From the stratospheric rise of LEVI’S to Britney and Justin’s inimitable AMAs moment, Aswan Magumbe dives deep on denim for BasementApproved’s Evolutions series.

Worn by many and offering versatility unlike any other fabric, denim has long been a wardrobe staple. From jackets to jeans, some of fashion’s greatest moments boast denim. Its ability to easily make its way onto the industry’s biggest stages and stars leave it a force to be reckoned with, but first, let’s go back to basics.

It probably comes as no surprise that denim’s first appearance in the world was in the country that has been a champion of fashion in all forms: France. The sturdy material, a durable cotton or cotton-blend twill textile, was developed for the purpose of work attire and providing both durability and comfort. 

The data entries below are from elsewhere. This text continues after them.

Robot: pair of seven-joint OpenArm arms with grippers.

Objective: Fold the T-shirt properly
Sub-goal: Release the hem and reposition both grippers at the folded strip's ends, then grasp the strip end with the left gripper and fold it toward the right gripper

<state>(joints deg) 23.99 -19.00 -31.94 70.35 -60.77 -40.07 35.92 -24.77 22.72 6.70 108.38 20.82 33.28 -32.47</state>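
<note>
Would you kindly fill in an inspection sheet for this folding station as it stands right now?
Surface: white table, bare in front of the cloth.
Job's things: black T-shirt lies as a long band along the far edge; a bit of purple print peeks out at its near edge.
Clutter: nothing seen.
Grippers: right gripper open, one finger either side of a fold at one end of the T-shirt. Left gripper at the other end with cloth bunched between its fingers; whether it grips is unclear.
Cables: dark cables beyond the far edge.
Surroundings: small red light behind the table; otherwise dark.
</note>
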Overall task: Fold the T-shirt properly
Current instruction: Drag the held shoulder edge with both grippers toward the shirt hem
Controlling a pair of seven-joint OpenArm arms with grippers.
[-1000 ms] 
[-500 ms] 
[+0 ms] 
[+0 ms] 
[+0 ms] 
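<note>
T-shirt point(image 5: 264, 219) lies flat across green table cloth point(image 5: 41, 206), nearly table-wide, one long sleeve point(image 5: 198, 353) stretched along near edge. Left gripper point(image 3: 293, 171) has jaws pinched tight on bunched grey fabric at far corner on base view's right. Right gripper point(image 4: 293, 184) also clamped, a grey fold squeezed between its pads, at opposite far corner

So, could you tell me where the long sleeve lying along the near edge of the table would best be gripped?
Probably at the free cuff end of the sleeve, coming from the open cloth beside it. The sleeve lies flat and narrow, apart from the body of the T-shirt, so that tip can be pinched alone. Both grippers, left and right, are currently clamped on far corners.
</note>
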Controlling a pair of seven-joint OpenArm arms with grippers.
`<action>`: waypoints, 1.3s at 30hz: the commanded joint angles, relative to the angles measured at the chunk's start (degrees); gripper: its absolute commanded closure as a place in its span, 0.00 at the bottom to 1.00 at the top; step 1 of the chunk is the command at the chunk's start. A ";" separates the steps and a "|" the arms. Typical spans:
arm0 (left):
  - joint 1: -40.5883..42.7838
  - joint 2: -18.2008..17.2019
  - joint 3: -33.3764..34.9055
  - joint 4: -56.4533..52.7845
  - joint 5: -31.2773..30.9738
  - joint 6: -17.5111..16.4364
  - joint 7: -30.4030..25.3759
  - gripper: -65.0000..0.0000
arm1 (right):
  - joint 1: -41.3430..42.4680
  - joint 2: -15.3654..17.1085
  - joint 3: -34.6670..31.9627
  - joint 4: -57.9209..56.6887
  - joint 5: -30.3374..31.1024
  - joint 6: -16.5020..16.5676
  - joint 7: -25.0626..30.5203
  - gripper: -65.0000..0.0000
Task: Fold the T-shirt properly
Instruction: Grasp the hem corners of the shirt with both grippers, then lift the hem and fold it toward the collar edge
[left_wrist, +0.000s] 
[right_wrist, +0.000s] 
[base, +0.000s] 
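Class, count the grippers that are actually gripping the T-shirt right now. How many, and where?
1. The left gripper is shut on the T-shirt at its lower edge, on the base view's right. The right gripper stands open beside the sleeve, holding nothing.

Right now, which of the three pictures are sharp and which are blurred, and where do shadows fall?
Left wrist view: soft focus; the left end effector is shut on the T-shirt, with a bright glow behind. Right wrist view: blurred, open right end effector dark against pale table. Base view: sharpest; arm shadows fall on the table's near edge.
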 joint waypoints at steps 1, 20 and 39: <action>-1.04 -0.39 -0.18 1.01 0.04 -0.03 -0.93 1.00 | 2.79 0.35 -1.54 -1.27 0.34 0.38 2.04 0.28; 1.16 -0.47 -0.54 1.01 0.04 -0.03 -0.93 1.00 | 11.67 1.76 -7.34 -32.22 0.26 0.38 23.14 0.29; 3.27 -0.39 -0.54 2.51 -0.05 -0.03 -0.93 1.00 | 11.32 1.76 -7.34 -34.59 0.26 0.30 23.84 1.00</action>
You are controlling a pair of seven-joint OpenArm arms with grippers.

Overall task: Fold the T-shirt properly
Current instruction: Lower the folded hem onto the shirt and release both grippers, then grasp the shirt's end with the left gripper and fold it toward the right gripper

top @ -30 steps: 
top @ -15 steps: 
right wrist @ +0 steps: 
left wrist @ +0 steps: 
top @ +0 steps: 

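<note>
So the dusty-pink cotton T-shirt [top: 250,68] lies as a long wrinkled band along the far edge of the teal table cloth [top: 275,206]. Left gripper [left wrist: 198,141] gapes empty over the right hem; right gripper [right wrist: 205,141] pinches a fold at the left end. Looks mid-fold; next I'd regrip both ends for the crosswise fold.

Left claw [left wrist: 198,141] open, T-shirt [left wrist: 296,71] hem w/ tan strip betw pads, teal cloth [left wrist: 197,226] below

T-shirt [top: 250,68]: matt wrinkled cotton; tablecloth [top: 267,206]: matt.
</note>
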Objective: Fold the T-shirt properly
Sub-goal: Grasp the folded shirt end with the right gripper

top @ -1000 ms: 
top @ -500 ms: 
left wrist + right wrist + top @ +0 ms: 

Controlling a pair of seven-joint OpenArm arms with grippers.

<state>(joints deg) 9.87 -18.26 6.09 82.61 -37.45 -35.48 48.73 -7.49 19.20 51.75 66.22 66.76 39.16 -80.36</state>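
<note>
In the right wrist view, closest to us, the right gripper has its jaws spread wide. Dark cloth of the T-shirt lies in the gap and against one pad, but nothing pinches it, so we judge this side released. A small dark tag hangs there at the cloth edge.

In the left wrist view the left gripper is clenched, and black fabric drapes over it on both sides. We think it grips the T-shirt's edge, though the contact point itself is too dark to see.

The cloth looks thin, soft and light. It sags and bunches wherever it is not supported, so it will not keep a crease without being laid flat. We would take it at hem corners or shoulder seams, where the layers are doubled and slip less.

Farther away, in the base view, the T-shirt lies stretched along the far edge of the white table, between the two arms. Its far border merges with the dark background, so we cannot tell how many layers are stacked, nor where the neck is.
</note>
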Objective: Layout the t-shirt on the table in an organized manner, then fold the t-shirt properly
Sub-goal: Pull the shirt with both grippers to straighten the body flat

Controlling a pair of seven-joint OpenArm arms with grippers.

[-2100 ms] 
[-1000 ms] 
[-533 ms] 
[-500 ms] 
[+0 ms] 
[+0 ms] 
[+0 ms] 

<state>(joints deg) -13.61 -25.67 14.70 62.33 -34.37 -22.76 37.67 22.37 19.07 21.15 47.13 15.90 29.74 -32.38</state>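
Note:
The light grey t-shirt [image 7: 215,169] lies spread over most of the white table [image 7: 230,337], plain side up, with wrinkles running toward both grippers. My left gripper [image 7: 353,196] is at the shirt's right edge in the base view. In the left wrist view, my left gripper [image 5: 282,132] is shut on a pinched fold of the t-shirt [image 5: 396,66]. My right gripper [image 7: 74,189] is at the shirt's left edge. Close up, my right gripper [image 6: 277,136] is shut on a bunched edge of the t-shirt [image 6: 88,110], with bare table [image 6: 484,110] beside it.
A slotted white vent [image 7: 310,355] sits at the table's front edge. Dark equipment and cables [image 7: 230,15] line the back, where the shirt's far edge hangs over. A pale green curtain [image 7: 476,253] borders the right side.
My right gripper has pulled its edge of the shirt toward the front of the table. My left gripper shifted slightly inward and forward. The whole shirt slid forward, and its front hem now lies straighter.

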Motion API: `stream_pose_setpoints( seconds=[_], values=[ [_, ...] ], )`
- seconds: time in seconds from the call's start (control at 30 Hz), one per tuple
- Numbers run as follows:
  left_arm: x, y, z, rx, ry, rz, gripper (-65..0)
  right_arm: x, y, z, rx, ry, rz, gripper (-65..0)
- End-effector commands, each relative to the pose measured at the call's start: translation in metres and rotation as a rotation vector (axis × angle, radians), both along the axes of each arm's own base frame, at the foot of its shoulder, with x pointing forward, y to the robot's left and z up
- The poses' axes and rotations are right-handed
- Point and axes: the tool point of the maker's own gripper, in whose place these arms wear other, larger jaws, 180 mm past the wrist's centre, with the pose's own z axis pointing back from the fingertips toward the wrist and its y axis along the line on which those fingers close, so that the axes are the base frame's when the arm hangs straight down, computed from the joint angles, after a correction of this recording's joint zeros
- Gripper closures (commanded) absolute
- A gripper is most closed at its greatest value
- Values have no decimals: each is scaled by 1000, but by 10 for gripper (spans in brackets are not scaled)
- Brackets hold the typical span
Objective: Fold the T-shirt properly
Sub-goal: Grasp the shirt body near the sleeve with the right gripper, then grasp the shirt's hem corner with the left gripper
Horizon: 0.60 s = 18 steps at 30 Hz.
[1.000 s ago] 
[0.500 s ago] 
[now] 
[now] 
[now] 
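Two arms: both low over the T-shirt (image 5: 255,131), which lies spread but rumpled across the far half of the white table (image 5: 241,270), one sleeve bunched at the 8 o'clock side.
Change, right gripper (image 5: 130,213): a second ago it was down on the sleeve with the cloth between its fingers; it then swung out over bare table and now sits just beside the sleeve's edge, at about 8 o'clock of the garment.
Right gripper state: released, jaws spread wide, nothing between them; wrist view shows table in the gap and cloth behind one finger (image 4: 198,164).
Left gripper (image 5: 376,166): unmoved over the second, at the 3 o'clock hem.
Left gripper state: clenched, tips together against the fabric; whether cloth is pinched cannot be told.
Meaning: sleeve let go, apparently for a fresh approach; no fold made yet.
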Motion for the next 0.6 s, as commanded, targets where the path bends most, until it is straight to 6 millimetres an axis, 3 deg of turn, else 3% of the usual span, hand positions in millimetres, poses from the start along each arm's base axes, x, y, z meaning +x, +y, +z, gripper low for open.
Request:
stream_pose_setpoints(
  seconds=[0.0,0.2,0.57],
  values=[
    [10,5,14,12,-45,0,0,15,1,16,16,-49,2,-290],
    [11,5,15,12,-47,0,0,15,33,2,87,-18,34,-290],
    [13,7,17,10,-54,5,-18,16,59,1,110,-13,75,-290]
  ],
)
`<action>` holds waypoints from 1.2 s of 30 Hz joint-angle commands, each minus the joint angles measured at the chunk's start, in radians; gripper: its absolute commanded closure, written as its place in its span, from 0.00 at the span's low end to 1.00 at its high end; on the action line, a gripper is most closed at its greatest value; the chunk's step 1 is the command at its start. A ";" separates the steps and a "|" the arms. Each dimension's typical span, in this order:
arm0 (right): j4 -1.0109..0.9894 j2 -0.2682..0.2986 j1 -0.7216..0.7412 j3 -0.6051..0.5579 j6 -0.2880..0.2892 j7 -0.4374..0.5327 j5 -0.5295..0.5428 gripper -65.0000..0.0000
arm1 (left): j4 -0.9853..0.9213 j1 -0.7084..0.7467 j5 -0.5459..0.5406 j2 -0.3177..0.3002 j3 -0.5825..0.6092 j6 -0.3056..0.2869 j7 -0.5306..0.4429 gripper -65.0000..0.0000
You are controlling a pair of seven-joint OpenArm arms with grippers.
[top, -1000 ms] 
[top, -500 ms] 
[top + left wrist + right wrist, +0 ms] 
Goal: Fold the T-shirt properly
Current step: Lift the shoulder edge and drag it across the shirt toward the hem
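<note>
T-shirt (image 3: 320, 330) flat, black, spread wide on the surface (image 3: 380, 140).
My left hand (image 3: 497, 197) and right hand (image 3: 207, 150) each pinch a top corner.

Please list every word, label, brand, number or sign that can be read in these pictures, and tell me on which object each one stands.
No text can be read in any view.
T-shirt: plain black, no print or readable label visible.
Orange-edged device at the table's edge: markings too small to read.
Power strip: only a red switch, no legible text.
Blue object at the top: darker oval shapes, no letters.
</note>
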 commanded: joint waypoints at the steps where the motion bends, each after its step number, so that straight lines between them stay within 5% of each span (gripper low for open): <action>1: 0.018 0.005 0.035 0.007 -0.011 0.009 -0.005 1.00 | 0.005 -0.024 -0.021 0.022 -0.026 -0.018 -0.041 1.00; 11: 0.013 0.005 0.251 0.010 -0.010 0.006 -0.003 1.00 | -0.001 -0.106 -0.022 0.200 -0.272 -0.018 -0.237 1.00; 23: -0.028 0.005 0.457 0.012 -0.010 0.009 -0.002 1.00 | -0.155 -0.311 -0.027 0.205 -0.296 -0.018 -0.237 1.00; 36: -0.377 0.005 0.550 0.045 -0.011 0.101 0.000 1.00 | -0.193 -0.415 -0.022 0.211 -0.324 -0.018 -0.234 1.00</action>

However, the 1850s Gold Rush in San Francisco left many that worked in manufacturing and industrialisation desperate for better work clothing, which thankfully a man named Levi Strauss had the solution for. When Strauss heard about the lack of durable workwear for the coal miners, he hired a tailor named Jacob Davis to make them from tent canvas before switching to denim for its sturdiness. Three years later, Strauss and his brothers, Jonas and Louis quickly partnered to make what would become a merchandising empire with the Levi jeans.

Strauss never lived to see the company’s stellar growth in 1946, when the family decided to stop wholesaling and instead move to manufacturer clothing but maintained the partnership partnering with Davis to produce jeans under the Levi’s name. Soon after, the brand became a global phenomenon. Levi’s began operating worldwide in 1970 – the decade that detached denim from its association with workwear. However, it has become a hobby (especially in desert states in the US such as Arizona, California, and Nevada), if not people’s jobs, to regularly dig mines in the hopes of finding century-old denim. Levi’s denim belonging to silver miners of the 1800s have been found 200 years later and given an estimated value of between $30,000 and $100,000. Its impact remains undefeated, allowing for the Levi’s name to be celebrated throughout fashion, and help pave the way for other notable brands such as Lee, Diesel, Calvin Klein, and Wrangler. 

The use of denim as jeans became particularly popular in the South of America because of American cowboys, beginning around the 30s and lasting for decades to come. If you want to know where double denim originated, look no further. Denim became the perfect material to protect the cowboys when riding and to combat weather and work conditions. It quickly became a part of the Southern lifestyle and was often paired with leather embroidered boots and large-brimmed hats. The style is still donned throughout the US today and is used as a point of reference for projects within fashion. 

Not everyone will be grateful for the flared denim of the 60s, but its effects on fashion are undeniable. Taking off in the mid-60s, their amplification was aided by star duo Sonny and Cher in the US before it travelled globally as hippie and disco culture began to escalate and flourish. And their resemblance to straight-leg jeans made them a popular alternative. Musical legends like Dave Hill of Slade and the Jackson 5 brothers to fashion legend Mary Quant sported and curated their own renditions of flared bottoms, often using denim as its foundation. Unfortunately, it wasn’t long before their succession that they began to fizzle out of style, and it appeared their momentum peaked in the late 70s. However, like most trends, it wouldn’t be long before they reappeared later in time to which they had their own revival more recently in the mid-2010s to present day.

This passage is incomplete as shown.